Il calcio come l’abbiamo assaporato a Palermo è morto, questa, intanto, l’esattezza del dramma, ora che la ratifica della Figc è arrivata. Non c’era nessuno che davvero sperasse in un miracolo, ma diversa appare la posizione di chi attende un male certo e di chi certamente lo sperimenta.

Perché tanta superficialità? Perché un fatto comunque gravissimo non è diventato un sincero dolore cittadino come sarebbe stato prevedibile? La famosa radiazione degli anni Ottanta – per ciò che si ricorda e che viene narrato – ebbe un’eco più pesante e c’erano persone che si battevano seriamente il petto al corteo funebre dell’allora società rosanero.

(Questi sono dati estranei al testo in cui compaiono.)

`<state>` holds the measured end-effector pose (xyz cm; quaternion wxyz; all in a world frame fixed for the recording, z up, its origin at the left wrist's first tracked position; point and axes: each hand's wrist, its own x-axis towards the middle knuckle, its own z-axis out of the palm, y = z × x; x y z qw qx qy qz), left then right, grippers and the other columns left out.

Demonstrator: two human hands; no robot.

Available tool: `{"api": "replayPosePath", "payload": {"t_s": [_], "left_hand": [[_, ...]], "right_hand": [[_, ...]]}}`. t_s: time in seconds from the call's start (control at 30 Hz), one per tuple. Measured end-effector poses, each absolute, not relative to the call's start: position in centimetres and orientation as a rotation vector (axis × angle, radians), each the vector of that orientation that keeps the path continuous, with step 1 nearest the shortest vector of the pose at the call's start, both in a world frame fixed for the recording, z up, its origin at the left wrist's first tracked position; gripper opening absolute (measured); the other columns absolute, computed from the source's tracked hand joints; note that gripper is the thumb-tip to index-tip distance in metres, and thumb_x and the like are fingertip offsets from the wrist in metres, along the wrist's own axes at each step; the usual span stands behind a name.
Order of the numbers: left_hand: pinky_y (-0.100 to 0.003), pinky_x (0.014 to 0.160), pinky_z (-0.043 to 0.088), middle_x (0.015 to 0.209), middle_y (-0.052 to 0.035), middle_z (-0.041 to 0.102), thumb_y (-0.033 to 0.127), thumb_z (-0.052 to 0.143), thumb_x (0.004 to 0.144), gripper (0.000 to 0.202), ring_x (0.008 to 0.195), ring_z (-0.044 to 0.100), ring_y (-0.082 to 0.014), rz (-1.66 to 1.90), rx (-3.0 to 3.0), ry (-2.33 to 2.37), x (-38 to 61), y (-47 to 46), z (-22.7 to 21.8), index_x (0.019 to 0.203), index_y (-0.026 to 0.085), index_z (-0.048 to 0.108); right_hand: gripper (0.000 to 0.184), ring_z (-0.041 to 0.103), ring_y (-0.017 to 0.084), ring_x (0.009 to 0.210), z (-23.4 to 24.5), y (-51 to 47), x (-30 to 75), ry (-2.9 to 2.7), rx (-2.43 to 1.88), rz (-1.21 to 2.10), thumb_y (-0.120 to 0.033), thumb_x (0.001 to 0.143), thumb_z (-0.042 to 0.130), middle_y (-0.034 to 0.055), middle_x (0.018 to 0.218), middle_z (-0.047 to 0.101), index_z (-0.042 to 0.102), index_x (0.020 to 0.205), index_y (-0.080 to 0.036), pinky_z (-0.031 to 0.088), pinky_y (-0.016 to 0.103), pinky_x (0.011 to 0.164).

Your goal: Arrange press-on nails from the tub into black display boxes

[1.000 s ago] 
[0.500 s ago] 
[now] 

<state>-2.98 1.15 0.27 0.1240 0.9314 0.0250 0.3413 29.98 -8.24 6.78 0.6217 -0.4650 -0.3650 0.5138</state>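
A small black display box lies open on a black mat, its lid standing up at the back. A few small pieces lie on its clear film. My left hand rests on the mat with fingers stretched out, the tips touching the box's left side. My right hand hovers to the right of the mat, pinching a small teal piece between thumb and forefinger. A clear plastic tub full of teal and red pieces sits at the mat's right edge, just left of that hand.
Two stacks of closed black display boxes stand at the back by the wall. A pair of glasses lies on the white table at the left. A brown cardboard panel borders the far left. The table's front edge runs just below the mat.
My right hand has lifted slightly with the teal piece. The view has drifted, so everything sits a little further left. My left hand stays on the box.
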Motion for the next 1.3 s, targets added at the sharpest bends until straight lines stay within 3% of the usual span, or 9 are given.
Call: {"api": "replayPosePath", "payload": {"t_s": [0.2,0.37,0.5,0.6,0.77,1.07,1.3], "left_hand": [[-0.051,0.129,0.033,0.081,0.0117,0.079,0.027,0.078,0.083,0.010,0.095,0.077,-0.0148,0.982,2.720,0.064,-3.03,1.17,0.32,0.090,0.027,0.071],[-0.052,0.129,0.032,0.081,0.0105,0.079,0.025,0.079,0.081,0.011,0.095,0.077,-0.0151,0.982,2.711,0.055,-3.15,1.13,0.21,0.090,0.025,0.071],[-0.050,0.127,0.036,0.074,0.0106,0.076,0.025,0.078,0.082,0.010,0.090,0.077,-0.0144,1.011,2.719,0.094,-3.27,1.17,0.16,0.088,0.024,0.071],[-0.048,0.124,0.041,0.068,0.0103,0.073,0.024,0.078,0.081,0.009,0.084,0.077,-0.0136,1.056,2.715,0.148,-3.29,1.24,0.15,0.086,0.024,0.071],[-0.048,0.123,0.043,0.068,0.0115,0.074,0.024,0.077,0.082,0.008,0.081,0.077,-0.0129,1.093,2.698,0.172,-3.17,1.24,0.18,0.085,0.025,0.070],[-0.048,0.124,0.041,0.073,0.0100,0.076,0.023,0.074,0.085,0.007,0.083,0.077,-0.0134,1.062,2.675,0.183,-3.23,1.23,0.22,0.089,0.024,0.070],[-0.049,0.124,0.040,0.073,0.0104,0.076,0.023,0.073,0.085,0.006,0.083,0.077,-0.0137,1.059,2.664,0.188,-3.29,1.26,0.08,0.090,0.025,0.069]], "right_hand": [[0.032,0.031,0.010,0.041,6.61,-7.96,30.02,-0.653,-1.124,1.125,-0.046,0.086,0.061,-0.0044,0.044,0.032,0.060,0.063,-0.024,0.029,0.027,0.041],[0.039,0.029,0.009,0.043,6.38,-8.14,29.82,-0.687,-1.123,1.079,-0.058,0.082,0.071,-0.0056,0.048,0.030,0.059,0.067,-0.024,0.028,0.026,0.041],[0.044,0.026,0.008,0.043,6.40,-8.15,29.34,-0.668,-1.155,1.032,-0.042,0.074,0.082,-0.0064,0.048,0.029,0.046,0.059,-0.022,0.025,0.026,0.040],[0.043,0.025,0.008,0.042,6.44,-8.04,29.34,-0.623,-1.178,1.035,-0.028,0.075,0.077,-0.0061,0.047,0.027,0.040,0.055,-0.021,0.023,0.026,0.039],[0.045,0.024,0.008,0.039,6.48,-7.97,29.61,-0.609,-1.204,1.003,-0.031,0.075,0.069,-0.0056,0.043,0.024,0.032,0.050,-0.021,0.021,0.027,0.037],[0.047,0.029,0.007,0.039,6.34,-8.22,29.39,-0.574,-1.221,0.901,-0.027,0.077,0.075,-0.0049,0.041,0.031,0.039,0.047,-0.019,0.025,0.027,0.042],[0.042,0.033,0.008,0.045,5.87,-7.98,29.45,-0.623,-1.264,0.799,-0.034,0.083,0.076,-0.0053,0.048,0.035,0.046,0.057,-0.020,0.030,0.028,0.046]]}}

Si possono tracciare disegni, riunificare ipotesi, abbozzare soluzioni all’enigma. Nessuna delle strade porta a una conclusione che lasci sperar qualcosa.

Il Palermo muore in silenzio perché, calcisticamente, era defunto da anni. Sappiamo che la sua storia recente è pervasa di circostanze che sono al vaglio della magistratura su cui è necessario mantenere la prudenza. Nel frattempo, lampeggia la cronaca di uno scollamento almeno dalla famosa finale di Coppa Italia. Promesse deluse. Illusioni spezzate. Sogni andati a male. I tifosi – specialmente quelli rosanero – non vogliono vincere per forza, tutta la loro passione dimostra un amore incondizionato. Ma il tifoso reagisce male quando si sente tradito e di occasioni non ne sono mancate nel vorticare di presunti padroni dal nome esotico. Così, l’inizialmente onirica epopea di Zamparini si è via via prosciugata tra lo scetticismo e lo sconcerto. Si è consumata, consumando la fede di un popolo che oggi non vuole patire perché ha già dato. Un evidente caso di sfinimento sentimentale.

Ma il Palermo muore in silenzio anche perché la città che dovrebbe commemorarlo non esiste. Ci sono spizzichi e bocconi di municipalità; ognuna è terra straniera per l’altra. I ricchi non sono i poveri. I figli dello Zen, per quanto vivaci e intelligentissimi, non percorreranno mai le stesse strade dei figli di via Libertà, intelligentissimi e vivaci. C’era un misterioso mastice che teneva insieme contesti e biografie irriducibili e che ci faceva sentire figli di stelle vicine. Adesso non c’è più. E’ evaporato sotto gli ultimi colpi di giorni difficili. Ecco perché non si vede una città compatta a reggere le spoglie della sua squadra. Ecco perché non stiamo vivendo un lutto condiviso.

Ma il Palermo muore in silenzio pure perché i nemici della contentezza hanno dimora qui da secoli. Ci sono cittadini in-visibilmente soddisfatti. Non lo proclamano nei bar. Eppure, li conforta la catastrofe pallonara. Se straperdere è destino comune quaggiù, perché mai dovremmo sforzarci di migliorare?

Ma questo Palermo che muore un giorno rinascerà e pazienza se i suoi primi passi saranno impolverati, sudati. Rinascerà il Palermo e sarà ancora bello amarlo. E – che ci crediate o non, adesso, nel momento del distacco – noi saremo di nuovo felici.